They came up with the concept and design. All I did was light, shoot, and edit it. The idea was to build the viewer’s interest by having the set slowly be put together piece by piece until the final touch (pun intended). Short & sweet!
The lighting was pretty basic, just a diffuse key light and a spotted back light. I did add some very narrow side lighting for the snow to bring out the sparkles (we mixed fake snow with glitter). I used a 500W lamp with a black wrap snoot for that. It was tricky to keep that harsh light off the trees and Lucky Logger. This was accomplished by using a silver reflector held in place by a sand bag as a flag. It worked pretty well!
I shot the scene using my Panasonic GH3 with the Lumix 12-35mm, which was fully extended to 35mm (an effective 70mm since my camera has a 2x crop factor) and wide open at f2.8. This gave a pretty flat image with shallow depth of field so that the Lucky Logger would be in focus while the background would be a little soft.
Here’s a quick snapshot I took with my iPhone 5 just for comparison. (I used the Snapseed app to add a little soft focus to the background and a little vintage film emulation to the image)
This is a good project to end the year on. Who am I kidding? I’ve got dozens of videos in production and there’s no end in sight! It’s really not a bad sort of problem to have 🙂 It’s the time of year to reflect on our blessings and I sure am. Happy holidays, everyone!
tip: I knew that I would want to slow down the falling snow at the end of the video, so I shot everything in 60 frames per second. By shooting in 60 fps and then exporting the video in 30 fps I was able to get 0.5x slow motion without losing any image quality. This gave the ending scene a little dreamy, snow globe quality.
Back in April I was asked to follow Timothy White, the new Chancellor of the California State University system, as he toured the campus of Humboldt State University. He was only visiting for 1.5 days, but those 36 hours were full of activities around campus and throughout the local community, and I couldn’t miss any of it. I was to record his experiences and then later make a short video showcasing his impression of the university.
Chancellor White had taken on the challenge of visiting each and every campus in the CSU system within his first year in office. That’s no easy feat considering that there are 23 campuses spread out across the state. He had already visited Sacramento State, one of the biggest CSU campuses (four times the size of HSU), and their Marketing Dept. had created a short video documenting his experience there. It was a high quality video, it was produced by professional filmmakers, it made the university look really good, it was probably the reason why I was hired to record his visit to HSU, and so it was my new challenge to top it in every way possible.

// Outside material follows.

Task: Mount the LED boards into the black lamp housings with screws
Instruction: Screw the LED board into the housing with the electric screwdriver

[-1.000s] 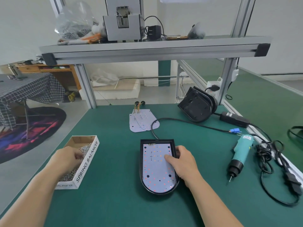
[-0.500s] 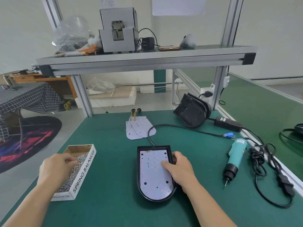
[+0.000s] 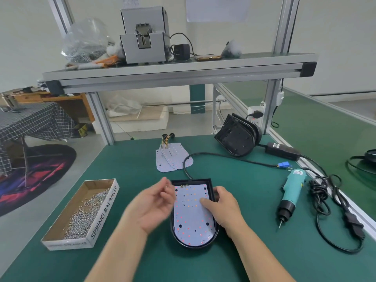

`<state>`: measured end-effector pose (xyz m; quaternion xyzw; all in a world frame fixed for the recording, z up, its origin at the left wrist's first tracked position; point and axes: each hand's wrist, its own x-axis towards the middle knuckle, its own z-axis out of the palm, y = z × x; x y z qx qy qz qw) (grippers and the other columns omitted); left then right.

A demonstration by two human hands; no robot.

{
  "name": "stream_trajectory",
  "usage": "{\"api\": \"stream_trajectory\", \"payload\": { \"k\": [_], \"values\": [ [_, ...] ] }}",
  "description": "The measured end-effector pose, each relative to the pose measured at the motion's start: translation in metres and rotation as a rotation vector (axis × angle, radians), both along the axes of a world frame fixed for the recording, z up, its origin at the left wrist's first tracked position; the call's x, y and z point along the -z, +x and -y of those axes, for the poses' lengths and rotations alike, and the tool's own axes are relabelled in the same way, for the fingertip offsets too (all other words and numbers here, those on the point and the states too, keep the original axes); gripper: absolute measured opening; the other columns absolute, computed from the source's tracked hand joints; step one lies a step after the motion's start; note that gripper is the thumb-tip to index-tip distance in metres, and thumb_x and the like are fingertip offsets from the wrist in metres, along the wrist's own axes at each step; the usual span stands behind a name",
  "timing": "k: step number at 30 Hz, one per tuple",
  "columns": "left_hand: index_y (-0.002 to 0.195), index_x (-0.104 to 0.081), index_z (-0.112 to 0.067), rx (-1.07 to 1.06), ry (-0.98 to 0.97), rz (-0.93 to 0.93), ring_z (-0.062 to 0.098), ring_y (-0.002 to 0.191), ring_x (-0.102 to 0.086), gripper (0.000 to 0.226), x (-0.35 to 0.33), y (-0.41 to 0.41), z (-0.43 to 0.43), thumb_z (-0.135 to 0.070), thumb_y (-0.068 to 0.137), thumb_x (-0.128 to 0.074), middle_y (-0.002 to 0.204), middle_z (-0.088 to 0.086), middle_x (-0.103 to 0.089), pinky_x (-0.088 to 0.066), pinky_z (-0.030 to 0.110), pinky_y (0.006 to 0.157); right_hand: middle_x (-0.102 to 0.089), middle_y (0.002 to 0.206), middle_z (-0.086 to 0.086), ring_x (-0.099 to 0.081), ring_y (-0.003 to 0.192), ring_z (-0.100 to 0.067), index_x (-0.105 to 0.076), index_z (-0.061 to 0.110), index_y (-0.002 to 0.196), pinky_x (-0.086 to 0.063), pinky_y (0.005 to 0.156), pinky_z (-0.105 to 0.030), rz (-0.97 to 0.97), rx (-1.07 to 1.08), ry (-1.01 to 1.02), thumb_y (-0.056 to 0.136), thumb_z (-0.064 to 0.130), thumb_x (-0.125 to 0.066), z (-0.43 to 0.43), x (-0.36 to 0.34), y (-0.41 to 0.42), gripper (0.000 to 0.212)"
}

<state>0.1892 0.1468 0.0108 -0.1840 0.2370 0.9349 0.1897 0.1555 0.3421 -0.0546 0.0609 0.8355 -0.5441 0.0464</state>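
A black lamp housing (image 3: 211, 181) lies at the middle of the green bench with a white LED board (image 3: 192, 218) set inside it. My right hand (image 3: 223, 206) grips the housing's right rim, its thumb pressing on the board. My left hand (image 3: 152, 206) hovers blurred just left of the housing's top, palm turned up. Its fingers curl toward the thumb around what looks like a small grey screw. A cardboard box (image 3: 67, 244) of loose screws (image 3: 85, 212) sits to the left.
Spare LED boards (image 3: 173, 157) lie behind the housing. More black housings (image 3: 237, 138) lean against the right post. A teal electric screwdriver (image 3: 291, 190) lies at the right beside a power adapter (image 3: 282, 151) and tangled cables (image 3: 325, 192). An aluminium shelf (image 3: 179, 75) spans overhead.
My left hand left the screw box and swung right to the housing's upper left. My right hand stayed on the housing and board.
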Motion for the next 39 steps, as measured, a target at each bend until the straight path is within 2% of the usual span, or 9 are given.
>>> {"api": "stream_trajectory", "payload": {
  "k": [12,17,20,24,27,30,32,36,39],
  "values": [
    [0.082,-0.062,0.005,-0.086,-0.291,0.032,0.030,0.079,-0.068,0.026,0.029,-0.016,-0.062,-0.008,0.102,-0.053,0.074,0.018,-0.068,-0.062,0.028,0.058,-0.066,0.094,0.009,-0.064,0.089,-0.012,-0.061,0.024,0.103,-0.054,0.081,-0.033,0.001,0.029,0.039,0.085,0.036,-0.072,0.003,-0.004,0.000,0.024],
    [0.083,-0.063,0.011,-0.110,-0.329,0.045,0.035,0.076,-0.073,0.026,0.031,-0.018,-0.062,-0.004,0.102,-0.053,0.073,0.025,-0.071,-0.063,0.031,0.058,-0.062,0.109,0.014,-0.061,0.101,-0.008,-0.055,0.031,0.120,-0.050,0.089,-0.027,0.042,-0.191,0.066,0.086,0.038,-0.072,-0.015,-0.018,0.009,0.039],
    [0.083,-0.065,0.013,-0.117,-0.346,0.051,0.031,0.065,-0.074,0.022,0.035,-0.020,-0.062,-0.002,0.098,-0.058,0.072,0.021,-0.072,-0.061,0.029,0.052,-0.059,0.119,0.007,-0.058,0.106,-0.013,-0.059,0.028,0.127,-0.047,0.096,-0.034,-0.085,0.077,0.118,0.086,0.049,-0.070,-0.062,-0.035,0.007,0.047],
    [0.083,-0.072,0.004,-0.068,-0.442,0.088,0.013,0.056,-0.064,0.019,0.039,-0.025,-0.060,-0.009,0.094,-0.066,0.067,0.007,-0.067,-0.052,0.017,0.044,-0.051,0.128,-0.015,-0.052,0.116,-0.035,-0.053,0.008,0.128,-0.046,0.091,-0.045,-0.070,0.547,0.548,0.088,0.052,-0.065,-0.143,-0.042,-0.003,0.060],
    [0.073,-0.077,0.002,-0.035,-0.444,0.085,0.010,0.055,-0.058,0.026,0.040,-0.024,-0.058,-0.007,0.094,-0.066,0.064,0.005,-0.063,-0.049,0.015,0.044,-0.053,0.130,-0.020,-0.055,0.116,-0.038,-0.038,0.003,0.133,-0.048,0.089,-0.045,0.158,0.478,0.638,0.084,0.052,-0.072,-0.160,-0.031,-0.011,0.077],
    [0.080,-0.076,0.009,-0.046,-0.366,0.060,0.016,0.059,-0.068,0.019,0.039,-0.021,-0.058,0.003,0.092,-0.063,0.070,0.012,-0.070,-0.056,0.019,0.049,-0.061,0.110,-0.017,-0.058,0.099,-0.036,-0.033,0.005,0.126,-0.046,0.078,-0.038,0.192,0.446,0.643,0.077,0.039,-0.076,-0.161,-0.026,-0.021,0.073],
    [0.094,-0.070,0.013,-0.060,-0.345,0.037,0.019,0.061,-0.071,0.013,0.038,-0.019,-0.059,0.006,0.094,-0.060,0.072,0.015,-0.072,-0.058,0.021,0.052,-0.058,0.099,-0.015,-0.055,0.089,-0.034,-0.040,0.001,0.118,-0.045,0.072,-0.037,0.191,0.511,0.370,0.077,0.028,-0.076,-0.164,-0.022,-0.024,0.061],
    [0.091,-0.062,0.008,-0.081,-0.342,0.004,0.020,0.060,-0.073,0.009,0.040,-0.018,-0.059,0.009,0.096,-0.055,0.068,0.016,-0.071,-0.059,0.022,0.055,-0.052,0.076,-0.002,-0.046,0.055,-0.015,-0.058,0.007,0.103,-0.039,0.039,-0.021,0.036,0.474,-0.702,0.082,-0.003,-0.059,-0.148,-0.016,-0.007,0.023],
    [0.087,-0.062,0.007,-0.074,-0.352,-0.014,0.021,0.062,-0.074,0.012,0.041,-0.018,-0.059,0.011,0.096,-0.054,0.070,0.017,-0.071,-0.060,0.022,0.056,-0.063,0.084,0.002,-0.054,0.062,-0.010,-0.060,0.021,0.097,-0.042,0.043,-0.017,-0.166,0.315,-1.002,0.083,0.005,-0.066,-0.118,-0.029,0.007,0.022]
  ]
}}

Now this goal was mine and mine alone, but I felt strongly about it. HSU is my Alma mater, I wouldn’t be where I am today without it, and I like to give back to it when & where I can. This was an excellent opportunity to do that. So it was game on. Sac State was up by one point, there was a little time left on the clock, and I had the ball.

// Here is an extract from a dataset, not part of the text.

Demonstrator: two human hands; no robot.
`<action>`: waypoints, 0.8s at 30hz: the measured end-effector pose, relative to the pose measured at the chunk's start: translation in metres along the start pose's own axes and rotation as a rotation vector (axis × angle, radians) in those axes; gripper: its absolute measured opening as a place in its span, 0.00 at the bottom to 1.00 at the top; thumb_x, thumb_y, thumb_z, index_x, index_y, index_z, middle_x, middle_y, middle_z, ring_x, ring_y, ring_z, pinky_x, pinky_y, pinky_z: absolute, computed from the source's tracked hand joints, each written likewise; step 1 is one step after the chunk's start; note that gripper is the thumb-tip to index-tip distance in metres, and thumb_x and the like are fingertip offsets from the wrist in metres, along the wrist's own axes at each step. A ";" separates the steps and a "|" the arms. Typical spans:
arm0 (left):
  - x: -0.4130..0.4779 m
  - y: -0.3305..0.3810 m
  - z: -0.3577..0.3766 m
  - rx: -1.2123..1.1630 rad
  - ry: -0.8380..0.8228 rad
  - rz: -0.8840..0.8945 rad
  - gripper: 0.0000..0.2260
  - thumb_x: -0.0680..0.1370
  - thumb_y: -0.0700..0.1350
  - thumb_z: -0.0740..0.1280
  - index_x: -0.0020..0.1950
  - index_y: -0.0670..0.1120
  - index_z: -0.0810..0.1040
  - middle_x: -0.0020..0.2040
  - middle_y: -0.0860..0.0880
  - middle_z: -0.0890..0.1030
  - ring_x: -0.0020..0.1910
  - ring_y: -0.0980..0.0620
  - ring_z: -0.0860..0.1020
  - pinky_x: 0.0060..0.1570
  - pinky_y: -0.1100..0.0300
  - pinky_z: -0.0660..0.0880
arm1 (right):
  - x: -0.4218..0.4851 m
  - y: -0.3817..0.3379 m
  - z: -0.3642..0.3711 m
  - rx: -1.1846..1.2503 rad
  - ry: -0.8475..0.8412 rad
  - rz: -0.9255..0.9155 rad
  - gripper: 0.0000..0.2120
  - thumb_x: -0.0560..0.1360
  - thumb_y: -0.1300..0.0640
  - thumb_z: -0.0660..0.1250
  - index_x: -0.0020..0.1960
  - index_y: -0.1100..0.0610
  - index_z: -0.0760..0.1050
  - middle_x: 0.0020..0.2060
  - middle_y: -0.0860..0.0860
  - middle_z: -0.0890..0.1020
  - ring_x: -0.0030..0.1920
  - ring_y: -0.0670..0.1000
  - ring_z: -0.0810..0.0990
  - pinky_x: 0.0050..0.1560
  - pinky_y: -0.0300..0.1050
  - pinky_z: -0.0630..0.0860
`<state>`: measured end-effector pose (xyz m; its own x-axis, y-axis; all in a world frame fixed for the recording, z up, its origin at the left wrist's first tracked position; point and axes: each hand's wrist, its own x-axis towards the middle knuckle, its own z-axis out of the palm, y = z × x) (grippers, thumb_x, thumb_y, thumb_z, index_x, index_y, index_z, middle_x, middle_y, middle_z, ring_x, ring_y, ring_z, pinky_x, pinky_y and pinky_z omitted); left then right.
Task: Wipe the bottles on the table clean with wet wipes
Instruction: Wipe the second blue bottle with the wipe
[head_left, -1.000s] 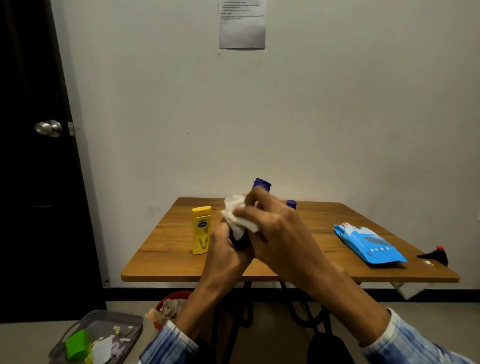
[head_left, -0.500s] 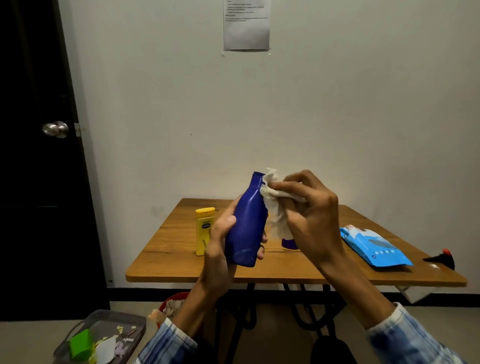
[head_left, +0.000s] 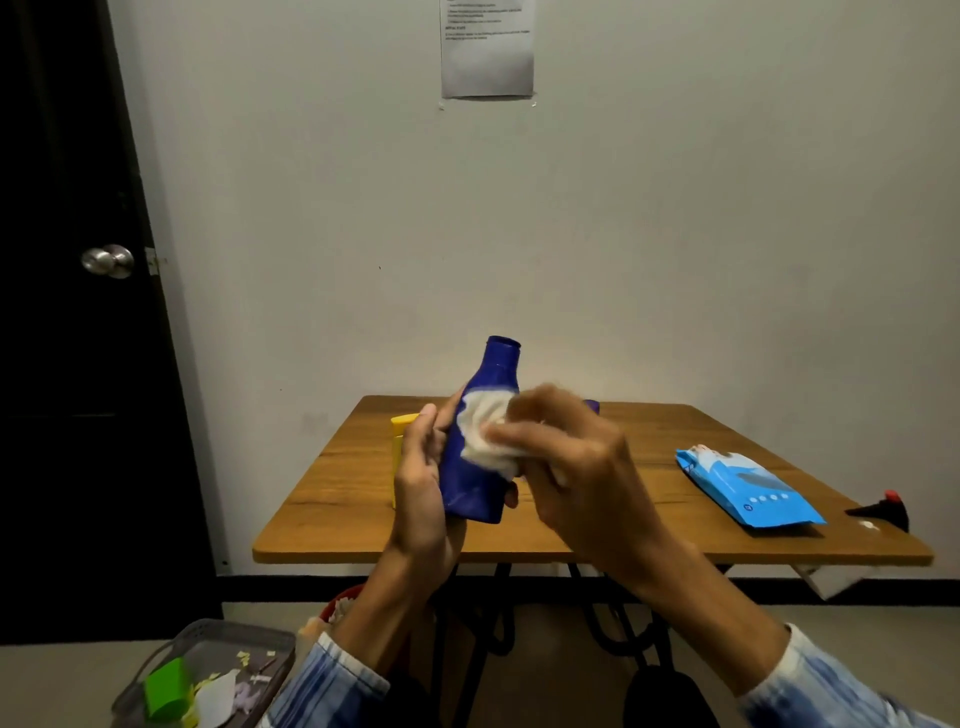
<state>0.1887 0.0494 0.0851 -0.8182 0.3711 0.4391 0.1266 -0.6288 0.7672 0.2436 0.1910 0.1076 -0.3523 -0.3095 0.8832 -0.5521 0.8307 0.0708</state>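
The left hand (head_left: 421, 486) held the blue bottle (head_left: 475, 491) upright in the air, fingers curled round its lower body from behind and the thumb lying along its near left side. The bottle's open neck pointed up, above both hands. The right hand (head_left: 582, 467), blurred, pinched a crumpled white wet wipe (head_left: 485, 431) and pressed it against the bottle's shoulder, just right of the left thumb, so the two hands met at the bottle. Beyond them lay the wooden surface (head_left: 337, 499). A yellow bottle (head_left: 402, 422) stood on it just behind the left hand, mostly hidden by it. A small purple cap (head_left: 592, 406) showed past the right hand's knuckles; what it belonged to could not be told. Well to the right of the right hand lay a blue pack of wipes (head_left: 748, 483), and farther right, at the surface's edge, a black object with a red tip (head_left: 883, 509). Below the left forearm, on the floor, sat a grey basket (head_left: 156, 670) holding a green block and paper scraps.
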 end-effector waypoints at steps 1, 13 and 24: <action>0.000 0.001 -0.002 0.003 0.027 -0.010 0.23 0.84 0.56 0.49 0.66 0.45 0.76 0.46 0.43 0.84 0.40 0.47 0.82 0.33 0.55 0.79 | -0.006 -0.003 0.001 -0.030 -0.089 -0.079 0.11 0.78 0.59 0.65 0.58 0.60 0.80 0.56 0.56 0.79 0.56 0.51 0.79 0.55 0.36 0.78; -0.001 0.005 -0.004 -0.185 0.072 -0.162 0.28 0.80 0.67 0.54 0.71 0.50 0.74 0.60 0.40 0.83 0.52 0.44 0.84 0.49 0.49 0.82 | -0.007 -0.031 0.019 -0.016 -0.204 -0.011 0.12 0.73 0.60 0.73 0.56 0.59 0.81 0.54 0.54 0.77 0.52 0.51 0.79 0.50 0.45 0.82; 0.005 -0.003 -0.003 -0.353 0.155 -0.285 0.25 0.81 0.55 0.64 0.70 0.39 0.71 0.49 0.41 0.80 0.44 0.47 0.82 0.42 0.54 0.81 | -0.017 -0.031 0.018 -0.050 -0.151 -0.037 0.13 0.74 0.58 0.66 0.56 0.60 0.80 0.53 0.56 0.79 0.51 0.54 0.82 0.50 0.45 0.83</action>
<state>0.1827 0.0513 0.0831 -0.8698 0.4734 0.1390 -0.2913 -0.7202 0.6297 0.2528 0.1620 0.0821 -0.4442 -0.4036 0.7999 -0.5300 0.8382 0.1286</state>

The first thing I did was to put together a shoulder-mounted rig for my GH3 camera. Up until this point I’d never used a rig before. I’d mostly done shots on tripods or dolly sliders. But in order to follow along with a multiple-hour-long walking campus tour I really needed a shoulder-mounted solution. So after a lot of searching & reviewing I purchased a used shoulder rig off Ebay and a brand-new follow focus. However, that was only the beginning of my rig. Here’s the full list of what I ended up using for this shoot.
1. Edelkrone Modula 5 (shoulder rig)
2. Edelkrone Follow Focus
3. SmallHD DP6 Monitor
4. JuicedLink DT414 Pre-Amp
5. Rode NTG-3 Shotgun Mic (w/ furry)
6. Sony UWP-V1 Wireless Lav Mic
7. Sennheiser HD280 Headphones
8. VidPro 96 LED Lights
And at the center of it all was my Panasonic GH3 with the Voigtlander 25mm on it. Add to all of that my camera backpack full of lenses, batteries, chargers, filters, extra cables, etc. and my Manfrotto carbon-fiber tripod in its over-the-shoulder bag. While everything was relatively lightweight for what it was, all together it still added up to be quite a heavy package to carry around for 12 hours straight.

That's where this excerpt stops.